Snow White: The Fairest of Them All is a 2001 fantasy adventure television film co-written and directed by Caroline Thompson and produced by Hallmark Entertainment. The film was first released theatrically in Europe, and subsequently aired in the United States on ABC as part of their series on The Wonderful World of Disney on March 17, 2002.

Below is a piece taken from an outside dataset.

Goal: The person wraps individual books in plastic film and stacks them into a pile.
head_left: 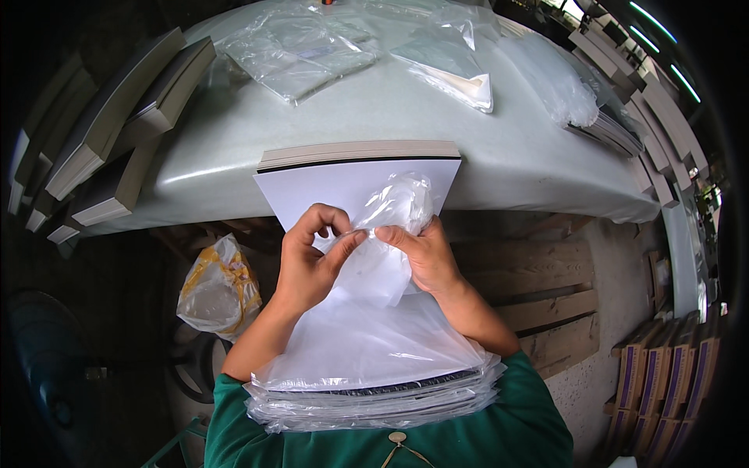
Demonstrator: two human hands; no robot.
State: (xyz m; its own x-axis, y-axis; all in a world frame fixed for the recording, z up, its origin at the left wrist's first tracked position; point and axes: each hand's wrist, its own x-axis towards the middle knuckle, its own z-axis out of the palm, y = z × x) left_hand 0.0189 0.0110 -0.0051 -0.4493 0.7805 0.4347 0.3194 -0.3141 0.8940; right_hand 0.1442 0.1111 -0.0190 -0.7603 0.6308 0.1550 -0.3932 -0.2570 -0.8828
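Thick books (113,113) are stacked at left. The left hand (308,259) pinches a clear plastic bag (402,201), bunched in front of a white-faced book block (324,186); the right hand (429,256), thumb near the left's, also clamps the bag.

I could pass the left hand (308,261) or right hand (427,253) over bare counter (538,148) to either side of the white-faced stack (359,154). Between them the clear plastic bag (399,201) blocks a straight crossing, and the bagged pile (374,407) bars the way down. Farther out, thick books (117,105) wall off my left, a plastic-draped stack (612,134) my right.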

Based upon the traditional Snow White folktale first recorded in 1812 by German folklorists, the Brothers Grimm, the film deviates from earlier interpretations of the story in several respects. Set in a fantasy kingdom, it tells the story of Snow White (Kristin Kreuk), and the attempts of her malevolent stepmother, Queen Elspeth (Miranda Richardson), to eliminate her. Trying to escape Queen Elspeth's machinations, Snow White flees to the forest, where she befriends Sunday (Michael J. Anderson), the leader of the seven dwarfs, and together they plot the monarch's overthrow.

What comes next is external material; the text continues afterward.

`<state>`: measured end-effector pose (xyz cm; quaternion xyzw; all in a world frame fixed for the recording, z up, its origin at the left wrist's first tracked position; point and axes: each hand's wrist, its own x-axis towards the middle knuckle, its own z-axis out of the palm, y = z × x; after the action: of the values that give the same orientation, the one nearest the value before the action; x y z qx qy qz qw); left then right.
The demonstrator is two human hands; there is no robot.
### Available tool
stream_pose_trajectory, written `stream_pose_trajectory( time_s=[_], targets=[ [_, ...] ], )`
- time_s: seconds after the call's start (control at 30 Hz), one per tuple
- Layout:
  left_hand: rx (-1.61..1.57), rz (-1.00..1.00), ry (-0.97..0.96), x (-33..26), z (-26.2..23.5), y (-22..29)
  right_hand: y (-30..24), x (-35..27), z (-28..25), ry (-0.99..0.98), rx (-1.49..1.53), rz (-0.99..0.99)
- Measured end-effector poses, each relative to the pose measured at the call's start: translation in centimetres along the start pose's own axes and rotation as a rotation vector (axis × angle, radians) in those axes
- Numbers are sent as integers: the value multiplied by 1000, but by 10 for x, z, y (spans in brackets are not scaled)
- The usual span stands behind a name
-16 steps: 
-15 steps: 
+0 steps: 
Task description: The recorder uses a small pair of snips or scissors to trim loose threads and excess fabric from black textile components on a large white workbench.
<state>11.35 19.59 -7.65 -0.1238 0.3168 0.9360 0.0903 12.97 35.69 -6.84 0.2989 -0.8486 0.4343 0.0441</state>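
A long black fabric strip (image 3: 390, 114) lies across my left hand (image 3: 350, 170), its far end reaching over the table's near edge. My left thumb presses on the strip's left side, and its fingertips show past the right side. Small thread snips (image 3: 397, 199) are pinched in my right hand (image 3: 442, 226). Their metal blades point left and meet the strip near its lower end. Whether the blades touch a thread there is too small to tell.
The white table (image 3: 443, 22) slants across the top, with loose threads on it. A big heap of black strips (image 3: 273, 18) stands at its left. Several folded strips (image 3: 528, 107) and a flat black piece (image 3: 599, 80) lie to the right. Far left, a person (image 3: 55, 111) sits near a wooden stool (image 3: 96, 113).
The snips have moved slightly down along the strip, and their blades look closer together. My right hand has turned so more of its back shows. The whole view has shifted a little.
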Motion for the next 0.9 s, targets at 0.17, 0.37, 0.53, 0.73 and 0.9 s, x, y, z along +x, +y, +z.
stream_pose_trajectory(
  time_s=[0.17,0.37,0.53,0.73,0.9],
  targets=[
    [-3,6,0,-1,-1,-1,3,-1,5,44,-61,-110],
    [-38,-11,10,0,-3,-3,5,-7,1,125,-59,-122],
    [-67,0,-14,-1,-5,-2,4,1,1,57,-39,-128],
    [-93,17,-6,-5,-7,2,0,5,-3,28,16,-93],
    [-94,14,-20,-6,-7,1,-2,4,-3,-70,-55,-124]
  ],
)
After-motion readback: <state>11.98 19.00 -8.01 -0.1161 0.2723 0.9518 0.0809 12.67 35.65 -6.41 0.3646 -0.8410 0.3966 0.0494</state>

Reviews were mixed, with Richardson's performance receiving praise, but Kreuk's coming under criticism for being too bland. The film would subsequently be released on DVD.


John and Josephine deeply wish to have a child and when she is born with skin as white as snow, lips as red as blood and hair as black as ebony, they name her Snow White. However, Josephine dies in childbirth, leaving John alone with their child. In the winter, John struggles to find food for his daughter, eventually collapsing and shedding a tear over a frozen lake, which frees a creature known as the Green-Eyed One. As thanks for freeing him, the Green-Eyed One asks John what he needs. John requests milk for his daughter, and the Green-Eyed One grants his wish. John then asks to have his wife back, calling Josephine his Queen, but the Green-Eyed One cannot resurrect the dead. However, he says he can give John a Queen, and John suddenly finds himself a king with his own kingdom.

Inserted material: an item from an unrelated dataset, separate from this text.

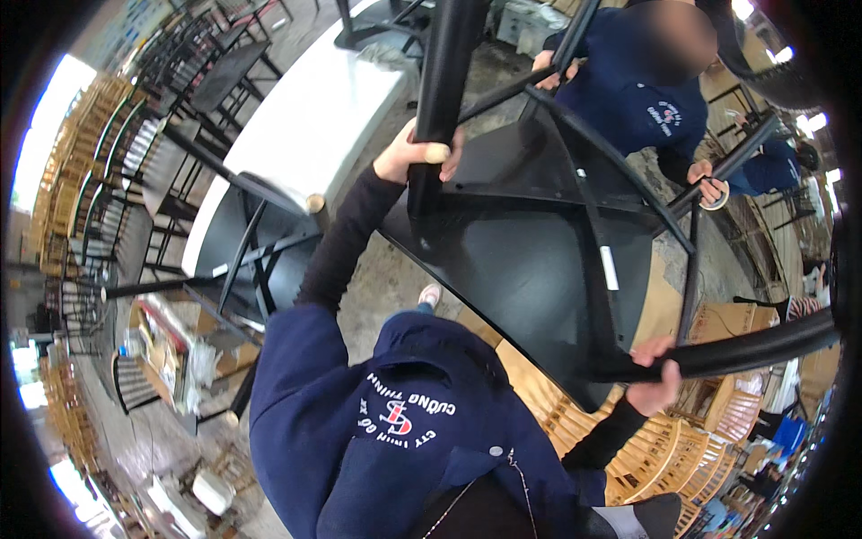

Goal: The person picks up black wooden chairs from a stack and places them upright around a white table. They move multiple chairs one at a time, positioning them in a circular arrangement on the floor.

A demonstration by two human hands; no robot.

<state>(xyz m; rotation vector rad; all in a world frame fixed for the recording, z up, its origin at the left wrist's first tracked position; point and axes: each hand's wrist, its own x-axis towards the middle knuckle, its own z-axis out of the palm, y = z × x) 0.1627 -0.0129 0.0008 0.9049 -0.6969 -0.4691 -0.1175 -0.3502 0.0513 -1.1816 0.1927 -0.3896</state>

Since the Green-Eyed One is obligated to fulfill John's wishes, he pays a visit to Elspeth, his hideous spellcasting sister. He transforms her into a beautiful young woman who can now marry John and become his queen and Snow White's stepmother. The creature also provides Elspeth with a magical mirror that allows her to see others unseen and to deceive John. As years pass, Elspeth forms a good relationship with her new husband and stepdaughter, now a beautiful sixteen-year-old princess. However, Elspeth is vain and keeps a room full of magical mirrors which assure her each day that she is the fairest of them all whenever she asks.

When Prince Alfred arrives in the kingdom and falls in love with Snow White, Elspeth is furious to discover that images of Snow White are appearing in her mirrors, which means that her stepdaughter is the fairest of them all. Driven with jealousy, Elspeth orders a hunter, Hector, to take Snow White into the forest and kill her, and then return with Snow White's heart for her to consume. In the meantime, Elspeth also transforms Alfred into a bear. Unable to kill Snow White, Hector presents Elspeth with the heart of a wild boar instead. When she learns the truth, Elspeth kills Hector, imprisons John in her mirrors and stifles Snow White with an enchanted ribbon.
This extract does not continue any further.